Stark has chosen his jobs wisely. At every stop he made the station better and knew the right time to move on. 

We first met when Stark was PD of KNPR in Las Vegas. KNPR, a community licensee was a recent start-up in a market where many people thought an NPR station wouldn’t work. Las Vegas then was a city where blackjack dealers made more money than teachers. KNPR was managed by Lamar Marchase, a relentless promoter who new his stuff.  Stark programmed a non-cluttered air sound and KNPR thrived.

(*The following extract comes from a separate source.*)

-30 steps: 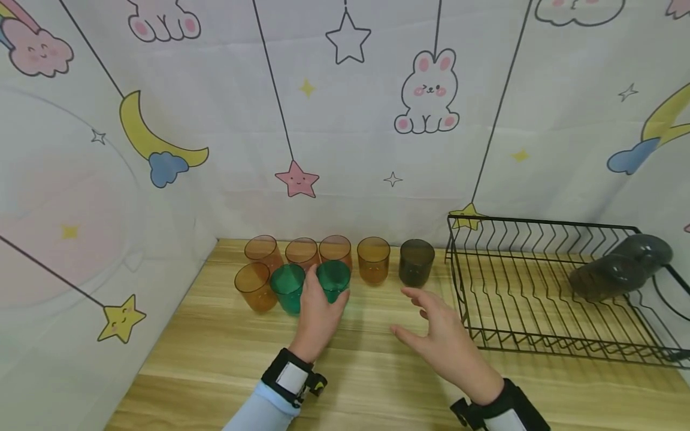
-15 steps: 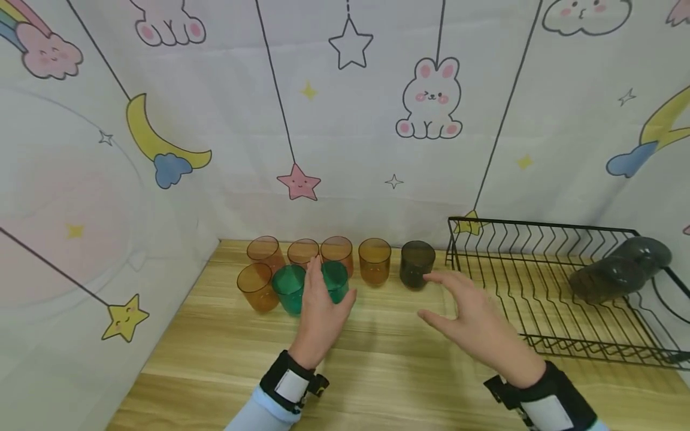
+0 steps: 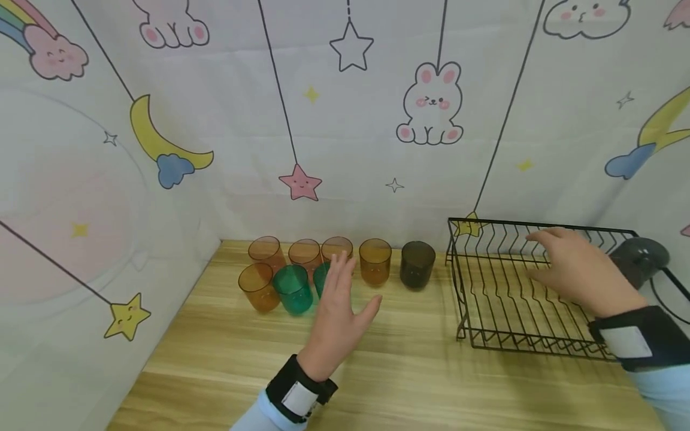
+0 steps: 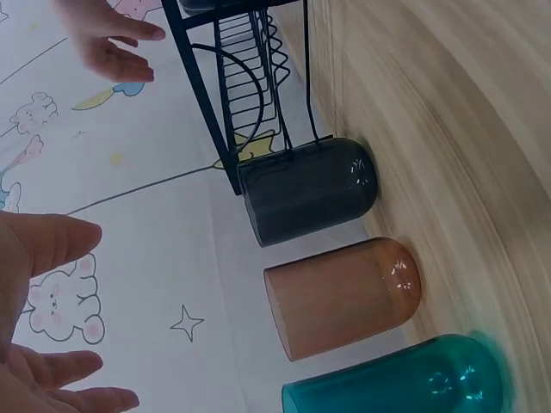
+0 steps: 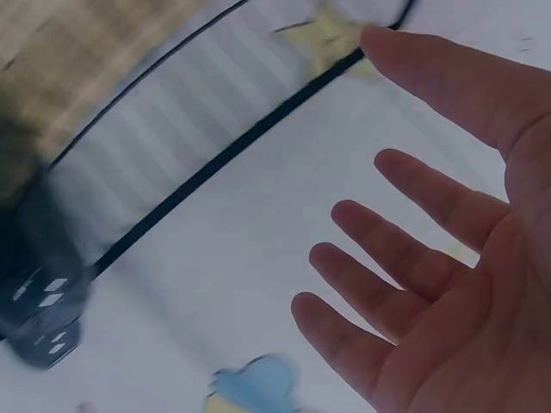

In Flagstaff at KNAU he took a small rural station and turned it into a regional powerhouse. Stark built alliances with folks in Native communities and extended the reach of KNAU with a second program stream, repeater and translator stations.  In a pattern he would duplicate in Eugene, Stark built a collaborative relationship with KJZZ in Phoenix.


Stark recently contacted Spark News with his perspective on the Spring 2018 Nielsen Audio ratings.  When he arrived in 2013 KLCC was facing a serious challenge from KOPB in Portland.  KOPB had signed on a repeater station that covers the city like a blanket.  KOPB’s repeater took a sizeable chunk of KLCC listeners. KLCC responded to KOPB with counter programming. Stark made changes that put the station back in control of their home market. We will get to that in a minute. First here is Stark’s take on the market and the ratings:

John Stark:  I'm a Spark lurker.  Thank you for zeroing in on audience numbers although I quibble with your focus on cume.  For me, market share, cume rating, and core cume are the most significant Nielsen metrics. You may be writing about the newly released Eugene-Springfield market numbers.  These points to consider:

 • KLCC has a strong 8.6 market share, number two 12+ in the market, perennially maintaining one of the highest public radio shares in the nation. Eugene-Springfield is a public radio rich market, home to three CPB qualified stations:  KLCC, classical KWAX featuring Peter VandeGraff, and "Real Variety in Music" KRVM plus AM repeater stations for OPB and Jefferson Public Radio.
 • KLCC's 8.6 share is greater than the aggregated shares of all the other public radio stations serving Eugene.  That's because the home team always wins, "NPR For Oregonians" is a strong programming position, and FM trumps AM.
  • KLCC attributes its success to execution of a four-year strategic plan including news collaboration with OPB and Ashland's Jefferson Public Radio.  KLCC carries OPB's midday news program "Think Out Loud" and airs stories from OPB reporters everyday in newscasts. 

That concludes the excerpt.